Crypto-monnaie : le projet de loi fin prêt
Pour la crypto-monnaie, Jouahri assure que le projet de réglementation est fin prêt. Ce texte a été structuré en concertation avec la Banque mondiale et le consultant recruté pour cette opération. «Les différents chapitres de cette future loi sont bien remplis. Maintenant, nous allons entamer les consultations avec les différentes parties prenantes. Un processus lourd certes, mais qui est nécessaire. Car, il faut que tous les acteurs concernés adhèrent à ce projet de loi notamment le département des Finances, l’Autorité marocaine des marchés des capitaux et l'Autorité de contrôle des assurances et de la prévoyance sociale (ACAPS)», révèle Jouahri. Dans le cadre de préparation de ce texte, la Banque centrale affirme avoir longuement travaillé sur la définition de ce que c’est que la définition marocaine de la crypto-monnaie. Car, explique le Wali, chaque institution internationale dispose d’une définition différente de la crypto-monnaie. De même, la Banque centrale a mené une enquête auprès du grand public pour analyser ce qu’en pensent les Marocains.
Mobile banking : un coup de fouet est nécessaire !
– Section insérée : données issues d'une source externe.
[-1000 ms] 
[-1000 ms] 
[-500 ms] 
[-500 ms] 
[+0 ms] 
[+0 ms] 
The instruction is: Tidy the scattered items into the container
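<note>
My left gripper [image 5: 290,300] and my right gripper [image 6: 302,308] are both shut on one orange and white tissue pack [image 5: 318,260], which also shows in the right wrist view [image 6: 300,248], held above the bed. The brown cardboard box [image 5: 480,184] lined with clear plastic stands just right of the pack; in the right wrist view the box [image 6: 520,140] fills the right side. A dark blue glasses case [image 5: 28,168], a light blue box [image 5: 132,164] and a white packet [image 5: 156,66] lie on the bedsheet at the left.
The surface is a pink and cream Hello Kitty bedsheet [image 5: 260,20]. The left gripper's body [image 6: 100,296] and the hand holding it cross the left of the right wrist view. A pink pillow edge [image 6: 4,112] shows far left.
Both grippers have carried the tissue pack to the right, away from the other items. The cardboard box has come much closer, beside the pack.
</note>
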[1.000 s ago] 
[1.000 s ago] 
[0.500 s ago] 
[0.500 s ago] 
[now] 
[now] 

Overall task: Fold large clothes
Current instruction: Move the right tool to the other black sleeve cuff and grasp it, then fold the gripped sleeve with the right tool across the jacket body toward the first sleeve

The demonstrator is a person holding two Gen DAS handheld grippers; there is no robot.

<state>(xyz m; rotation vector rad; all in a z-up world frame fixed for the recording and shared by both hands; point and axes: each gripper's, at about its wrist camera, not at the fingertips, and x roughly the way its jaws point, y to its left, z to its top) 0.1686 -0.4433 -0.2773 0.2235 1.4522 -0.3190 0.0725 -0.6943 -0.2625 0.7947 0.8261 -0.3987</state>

Le paiement mobile peine à prendre son élan au Maroc. Le tout est à pousser sur ce chantier, selon Jouahri. «Ce qui est invraisemblable c'est que sur un plan technique, ce chantier est très avancé. En effet, nous disposons aujourd’hui de 7,5 millions de M-Wallet. Nous avons des opérations qui s’effectuent certes, mais dont le nombre demeure limité en termes d’interopérabilité. En plus, ces opérations se font essentiellement pour des paiements de factures», constate Jouahri. Pour donner un véritable coup de fouet à ce chantier, la Banque centrale est en discussion avec le ministère de l’Éducation nationale. L’objectif étant que les aides de l’État aux familles dans le cadre du programme «Tayssir» passent essentiellement par le mobile banking. Ce qui permettra, selon Jouahri, de développer ce segment. Aussi, le ciblage des aides sociales en projet devra se faire via le mobile banking pour enclencher une véritable poussée de ces moyens de paiements.